• Exercise objective
Keeping every line intact, repeat the data word for word.

• Supplied material
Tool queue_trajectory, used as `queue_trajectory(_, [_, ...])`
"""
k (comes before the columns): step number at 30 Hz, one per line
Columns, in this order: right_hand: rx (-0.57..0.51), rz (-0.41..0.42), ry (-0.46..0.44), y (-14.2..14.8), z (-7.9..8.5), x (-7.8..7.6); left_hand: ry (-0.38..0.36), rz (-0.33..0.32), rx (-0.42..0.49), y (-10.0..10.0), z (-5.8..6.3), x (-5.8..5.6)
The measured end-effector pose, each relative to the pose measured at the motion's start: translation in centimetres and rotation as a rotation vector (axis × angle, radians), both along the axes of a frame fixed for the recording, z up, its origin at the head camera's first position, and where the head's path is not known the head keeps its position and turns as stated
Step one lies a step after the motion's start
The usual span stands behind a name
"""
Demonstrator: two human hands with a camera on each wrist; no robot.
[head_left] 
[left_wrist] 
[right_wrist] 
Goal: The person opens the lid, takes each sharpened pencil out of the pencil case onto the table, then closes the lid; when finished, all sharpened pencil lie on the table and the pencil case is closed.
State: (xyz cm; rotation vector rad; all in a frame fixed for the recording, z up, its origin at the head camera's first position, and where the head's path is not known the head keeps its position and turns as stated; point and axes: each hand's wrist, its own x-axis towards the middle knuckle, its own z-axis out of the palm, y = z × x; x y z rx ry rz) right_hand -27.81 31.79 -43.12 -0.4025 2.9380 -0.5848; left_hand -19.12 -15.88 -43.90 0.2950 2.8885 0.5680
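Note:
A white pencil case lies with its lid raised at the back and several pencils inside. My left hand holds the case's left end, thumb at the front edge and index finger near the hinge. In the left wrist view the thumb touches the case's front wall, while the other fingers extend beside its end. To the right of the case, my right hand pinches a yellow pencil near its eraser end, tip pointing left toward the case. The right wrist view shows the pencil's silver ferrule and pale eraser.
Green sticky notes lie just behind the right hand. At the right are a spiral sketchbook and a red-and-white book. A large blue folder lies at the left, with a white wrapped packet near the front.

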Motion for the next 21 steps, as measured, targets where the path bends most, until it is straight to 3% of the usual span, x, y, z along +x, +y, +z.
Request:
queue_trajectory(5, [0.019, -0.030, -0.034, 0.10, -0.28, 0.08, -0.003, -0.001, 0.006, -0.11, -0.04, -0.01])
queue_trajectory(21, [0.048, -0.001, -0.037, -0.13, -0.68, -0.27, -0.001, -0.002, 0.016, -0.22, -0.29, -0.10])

• Solution to the problem
Tool queue_trajectory, used as `queue_trajectory(_, [_, ...])`
"""
k (comes before the columns): step number at 30 Hz, one per line
Columns, in this order: right_hand: rx (-0.57..0.51), rz (-0.41..0.42), ry (-0.46..0.44), y (-14.2..14.8), z (-7.9..8.5), x (-7.8..7.6); left_hand: ry (-0.38..0.36), rz (-0.33..0.32), rx (-0.42..0.49), y (-10.0..10.0), z (-5.8..6.3), x (-5.8..5.6)
The measured end-effector pose, each relative to the pose measured at the motion's start: translation in centimetres and rotation as a rotation vector (axis × angle, radians), both along the axes of a frame fixed for the recording, z up, its origin at the head camera's first position, and where the head's path is not known the head keeps its position and turns as stated
Step one lies a step after the motion's start
The usual span stands behind a name
"""
Demonstrator: two human hands with a camera on each wrist; no robot.
[head_left] 
[left_wrist] 
[right_wrist] 
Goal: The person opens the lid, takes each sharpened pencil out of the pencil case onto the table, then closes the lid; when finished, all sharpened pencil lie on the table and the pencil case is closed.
State: (xyz cm; rotation vector rad; all in a frame fixed for the recording, z up, its origin at the head camera's first position, and where the head's path is not known the head keeps its position and turns as stated; point and axes: each hand's wrist, its own x-axis towards the middle knuckle, its own z-axis out of the palm, y = z × x; x y z rx ry rz) right_hand -27.81 31.79 -43.12 -0.4025 2.9380 -0.5848; left_hand -19.12 -15.88 -43.90 0.2950 2.8885 0.5680
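Note:
A white pencil case lies with its lid raised at the back and several pencils inside. My left hand holds the case's left end, thumb at the front edge and index finger near the hinge. In the left wrist view the thumb touches the case's front wall, while the other fingers extend beside its end. To the right of the case, my right hand pinches a yellow pencil near its eraser end, tip pointing left toward the case. The right wrist view shows the pencil's silver ferrule and pale eraser.
Green sticky notes lie just behind the right hand. At the right are a spiral sketchbook and a red-and-white book. A large blue folder lies at the left, with a white wrapped packet near the front.
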
Motion for the next 21 steps, as measured, targets where the path bends most, until it is straight to 3% of the usual span, x, y, z along +x, +y, +z.
Request:
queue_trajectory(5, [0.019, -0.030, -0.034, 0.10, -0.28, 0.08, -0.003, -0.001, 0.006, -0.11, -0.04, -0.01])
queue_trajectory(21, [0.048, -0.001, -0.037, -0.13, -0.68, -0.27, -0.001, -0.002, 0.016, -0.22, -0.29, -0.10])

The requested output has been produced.